Fondée en 1932, la revue Urbanisme a lancé au printemps 2013 une nouvelle formule. En 2022, son nouveau rédacteur en chef, Julien MEYRIGNAC, a souhaité encore modifier la maquette afin que la revue élargisse son lectorat, notamment vers les décideurs, et son audience. Toujours destinées « à ceux qui réfléchissent, conçoivent, financent et réalisent la ville », les principaux changements concernent la forme avec notamment une plus grande place donnée à la photographie et une mise en page plus aérée. L’actualité culturelle est toujours  traitée conformément à la promesse originelle du journal en lien avec les territoires, les villes et les sociétés.

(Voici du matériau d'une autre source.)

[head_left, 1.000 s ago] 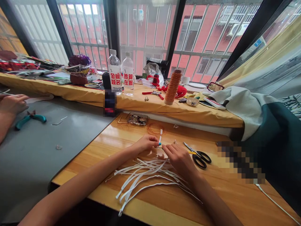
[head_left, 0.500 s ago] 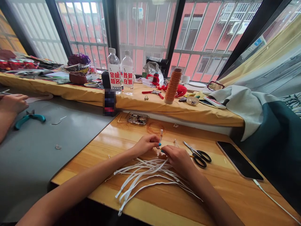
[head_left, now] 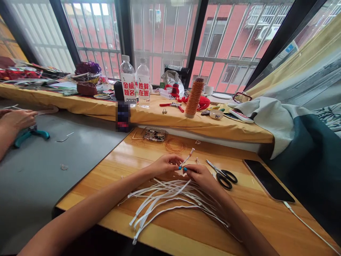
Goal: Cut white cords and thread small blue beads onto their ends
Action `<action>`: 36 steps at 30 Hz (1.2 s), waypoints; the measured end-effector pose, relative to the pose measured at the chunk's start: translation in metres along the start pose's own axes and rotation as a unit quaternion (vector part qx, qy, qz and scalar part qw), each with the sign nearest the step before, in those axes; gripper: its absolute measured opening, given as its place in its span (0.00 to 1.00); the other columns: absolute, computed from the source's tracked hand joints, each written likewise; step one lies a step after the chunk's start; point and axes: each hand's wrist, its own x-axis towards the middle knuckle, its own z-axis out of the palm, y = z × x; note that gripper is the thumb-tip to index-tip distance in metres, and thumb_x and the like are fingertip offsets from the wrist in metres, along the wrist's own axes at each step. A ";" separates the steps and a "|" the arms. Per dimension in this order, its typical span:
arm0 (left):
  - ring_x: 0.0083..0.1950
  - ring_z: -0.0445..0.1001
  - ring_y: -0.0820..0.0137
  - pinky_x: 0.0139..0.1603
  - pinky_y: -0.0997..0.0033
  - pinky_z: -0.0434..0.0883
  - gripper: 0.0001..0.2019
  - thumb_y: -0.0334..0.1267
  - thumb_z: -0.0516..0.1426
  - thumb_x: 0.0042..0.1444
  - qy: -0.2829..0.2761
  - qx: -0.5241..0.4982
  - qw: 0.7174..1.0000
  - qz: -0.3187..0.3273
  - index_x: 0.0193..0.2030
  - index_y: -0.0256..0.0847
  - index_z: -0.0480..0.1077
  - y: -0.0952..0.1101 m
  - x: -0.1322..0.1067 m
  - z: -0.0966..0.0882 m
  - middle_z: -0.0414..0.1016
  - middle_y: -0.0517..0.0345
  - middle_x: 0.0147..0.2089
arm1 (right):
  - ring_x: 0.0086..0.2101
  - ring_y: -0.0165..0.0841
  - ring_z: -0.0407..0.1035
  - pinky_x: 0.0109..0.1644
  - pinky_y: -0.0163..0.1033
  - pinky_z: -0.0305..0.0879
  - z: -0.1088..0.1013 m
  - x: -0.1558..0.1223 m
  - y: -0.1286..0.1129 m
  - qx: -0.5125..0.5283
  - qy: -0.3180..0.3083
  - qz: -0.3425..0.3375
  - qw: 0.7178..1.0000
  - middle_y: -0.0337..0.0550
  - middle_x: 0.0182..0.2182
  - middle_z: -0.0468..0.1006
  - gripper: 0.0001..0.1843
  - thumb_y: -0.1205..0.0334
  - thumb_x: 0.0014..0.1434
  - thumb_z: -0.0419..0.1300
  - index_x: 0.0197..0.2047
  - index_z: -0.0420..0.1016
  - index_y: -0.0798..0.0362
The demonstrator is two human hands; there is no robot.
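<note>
My left hand (head_left: 170, 165) is closed in a pinch on a white cord (head_left: 189, 157), whose short end sticks up to the right. A small orange-brown band, perhaps thread, shows near its tip. My right hand (head_left: 200, 176) pinches at the cord's lower part, thumb tips of both hands nearly touching; the exact spot is hidden by the fingers. Beneath my hands, a loose bundle of white cords (head_left: 157, 199) fans out over the wooden table (head_left: 117, 224). Scissors (head_left: 225, 177) with black handles lie partly open just right of my right hand.
Behind my hands are a coil of orange thread (head_left: 174, 146) and a clear box of small parts (head_left: 154, 134). A phone (head_left: 268, 180) on a cable lies right. At the left, another person's hand (head_left: 18, 121) is near teal pliers (head_left: 39, 134). An orange thread spool (head_left: 194, 98) stands on the ledge.
The cord's end has tipped from nearly upright to leaning right. My fingertips have come closer together. The other person's hand has moved slightly right, over the pliers.
</note>
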 end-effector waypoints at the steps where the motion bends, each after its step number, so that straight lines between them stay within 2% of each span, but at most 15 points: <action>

« Le territoire, la ville et le genre » est le sujet de ce numéro de janvier-février 2023. Dans son édito, Julien MEYRIGNAC nous rappelle que la question du genre – des genres – est partout. Nous sommes en effet en train de vivre une transition sociétale (sociale et politique) majeure, un basculement systémique global, qui ne peut être limité au climat ou à l’économie, et qu’il appartient aux urbanistes d’accompagner dans son déploiement irréversible. Pour la paysagiste et urbaniste, Sybil COSNARD, il faut changer notre manière de penser la ville à travers la question du genre, mais le parcours est encore long pour faire en sorte que nos territoires soient égaux pour tous. Les chiffres parlent d’eux-mêmes. Par exemple, selon le Haut Conseil à l’égalité entre les femmes et les hommes, 100% des femmes déclarent avoir déjà été harcelées sur l’espace public.

La métropole Rouen Normandie veut faire figure de modèle dans la prise en compte du genre dans la conception de l’espace public par les élus territoriaux. Ainsi une piste de roller derby au public davantage mixte a été installée sur les quais rive gauche à la place du projet initial de city stade, qui aurait été majoritairement investi par les hommes. Au pied de la copropriété des Bleuets, à la Cerisaie, située dans un des QPV de Villiers-le-Bel, transparence et lumière naturelle sont utilisées pour accroître le sentiment de sécurité des femmes, dans les parkings souterrains, dans les halls d’entrée,… A Vienne, en Autriche, on parle même de « Gender planning » et de « Gender budgeting« .

Sur cette question vive du genre et des genres, de nombreuses entrevues permettent de susciter la réflexion. Lucile BIAROTTE, docteure en urbanisme, propose d’utiliser le terme d' »infusion » pour théoriser l’introduction du genre dans les politiques publiques, comme à Paris par exemple. Pour le géographe Milan BONTÉ, le ville est perçue comme accueillante par les personnes trans, mais ne l’est pas toujours en pratique. Pour Ariella MASBOUNGI, il faut oser parler d’urbanisme féministe. Les cartes sensorielles de Bordeaux sont particulièrement instructives pour repérer les zones avenantes et les zones repoussoirs pour les femmes, le jour ou la nuit.

Pour Yves RAIBAUD, observer l’espace public à l’école permet d’analyser comment les routines s’installent et ce que l’agencement des lieux fait au genre des territoires. La géographie Edith MARUÉJOULS montre comment se construisent, autour du terrain de foot occupé par les garçons des spatialités genrées. Pourtant cette cour de récréation genrée est réversible, ce que prouve la construction d’un collège sensible aux normes de genre à Pian-Médoc. L’objectif est de produire une architecture favorable à l’égalité et à la mixité entre les filles et les garçons. Par exemple, les toilettes sont conçues pour être mixtes, séparées par classes d’âge. L’apprentissage corporel par les enfants des espaces préfigure la manière dont ils devront plus tard se comporter dans la ville.

Ce dossier très éclectique se conclut par des exemples de prise en compte des disparités de genre dans les villes aux Etats-Unis, au Maghreb et au Moyen-Orient.